Odiavo “mettere a posto” ma ero obbligata a farlo, al parco, agli alberi o a quello che si nascondeva lì dietro ci avrei pensato poi.

Sembrava davvero di vivere in un appartamento, se non fossimo stati a conoscenza dell'unico piano terra, dell'immenso giardino che si nascondeva dietro la casa, della porta singola, dell'assenza delle scale e della presenza di quella maestosità di camino.
Non avevo mai avuto un camino in casa, pensai che doveva essere una bella cosa. Pensai che un giorno mi sarei ritrovata seduta lì davanti a leggere un libro, pensai a quando sarei tornata a casa per le vacanze di Natale e lo avrei trovato acceso per scaldare l'ambiente, provai ad immaginare anche l'odore che poteva avere la casa con il camino acceso. Davvero, forse iniziava a piacermi.
Cominciai ad esplorare la casa, accorgendomi con tantissima sorpresa che tutti gli arredamenti prenotati dalla mamma erano già arrivati, già stati montati e anche messi in funzione, soprattutto la cucina. Non ci aveva chiesto consigli, sapeva che non ce ne intendevamo per niente, ma ai miei occhi aveva fatto un ottimo lavoro. La casa aveva un'aria di antichità e a noi faceva impazzire l'arredamento in legno mogano.

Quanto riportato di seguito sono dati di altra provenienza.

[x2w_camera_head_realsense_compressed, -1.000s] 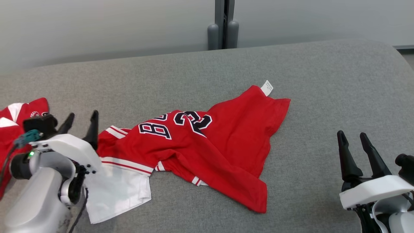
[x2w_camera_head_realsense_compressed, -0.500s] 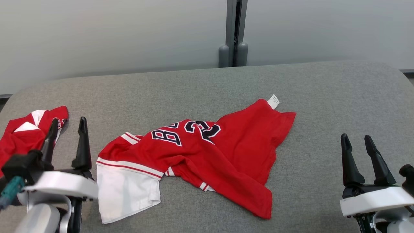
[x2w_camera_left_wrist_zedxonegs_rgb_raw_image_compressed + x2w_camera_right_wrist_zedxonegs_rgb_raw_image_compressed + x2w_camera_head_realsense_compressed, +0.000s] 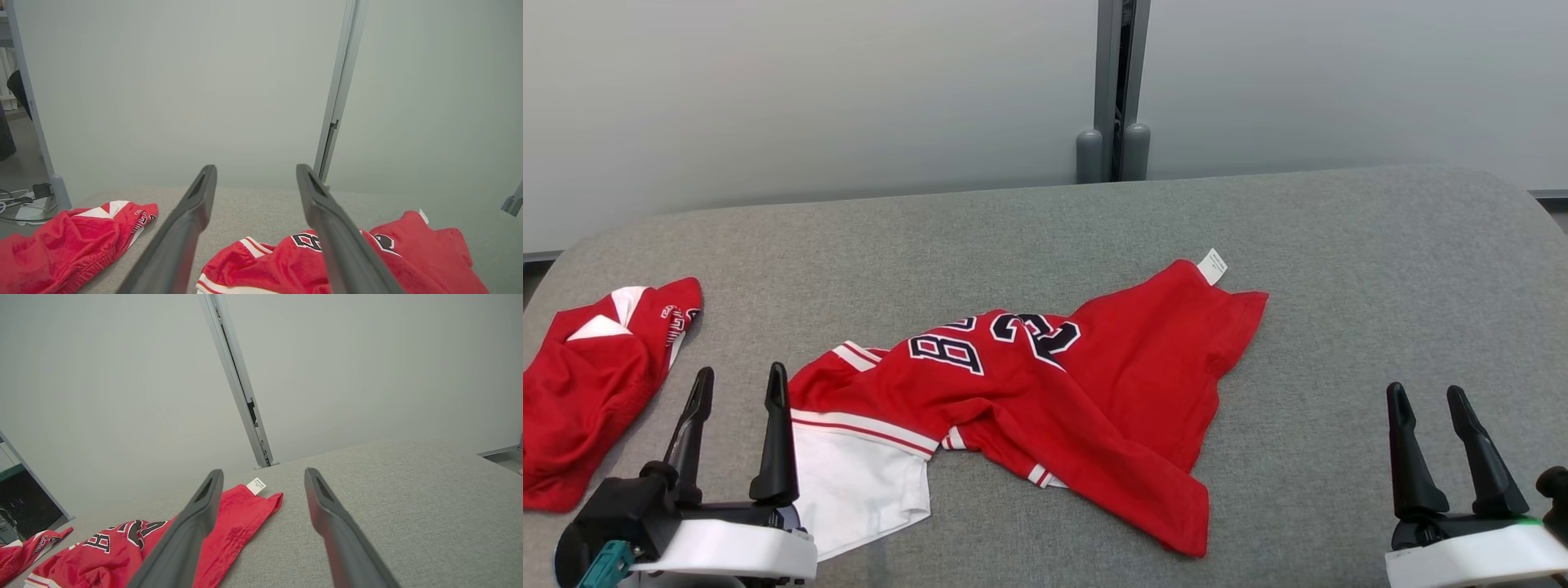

«Come intendi pagare tutta questa roba?» Chiesi quando già eravamo a tavola per la cena. Quella sera cenammo con una pizza.
«A rate, cara. Non ti preoccupare, penso a tutto io. Tu concentrati sulla scuola.» Eccola, sentivo che si stava scaldando di nuovo per quel discorso, era pronta a riaffrontarlo ma io la placai sul nascere.
«Già, la scuola.» Sussurrai con un tono di amarezza, abbassando il viso sull'ultimo pezzo di pizza.
Potevo benissimo iniziare lunedì, come tutte le persone normali, e invece no, erano riusciti pure a farci avere un'indicazione, un avviso potete chiamarlo, nel quale ci veniva spiegato che il raccoglimento generale del mese di settembre sarebbe stato effettuato domenica 26 settembre alle ore otto. Non erano ammessi ritardi, per cui dovetti andare a dormire presto.
Passai la nottata a pensare a quello che poteva succedere il giorno dopo, se mai avrei potuto ritrovare amiche come quelle che avevo in Italia, se mai sarei potuta stare bene come quando ero in Italia. Cercai di immaginare tutto perfetto anche se nel più profondo di me sapevo che mai e poi mai niente sarebbe stato così come lo volevo.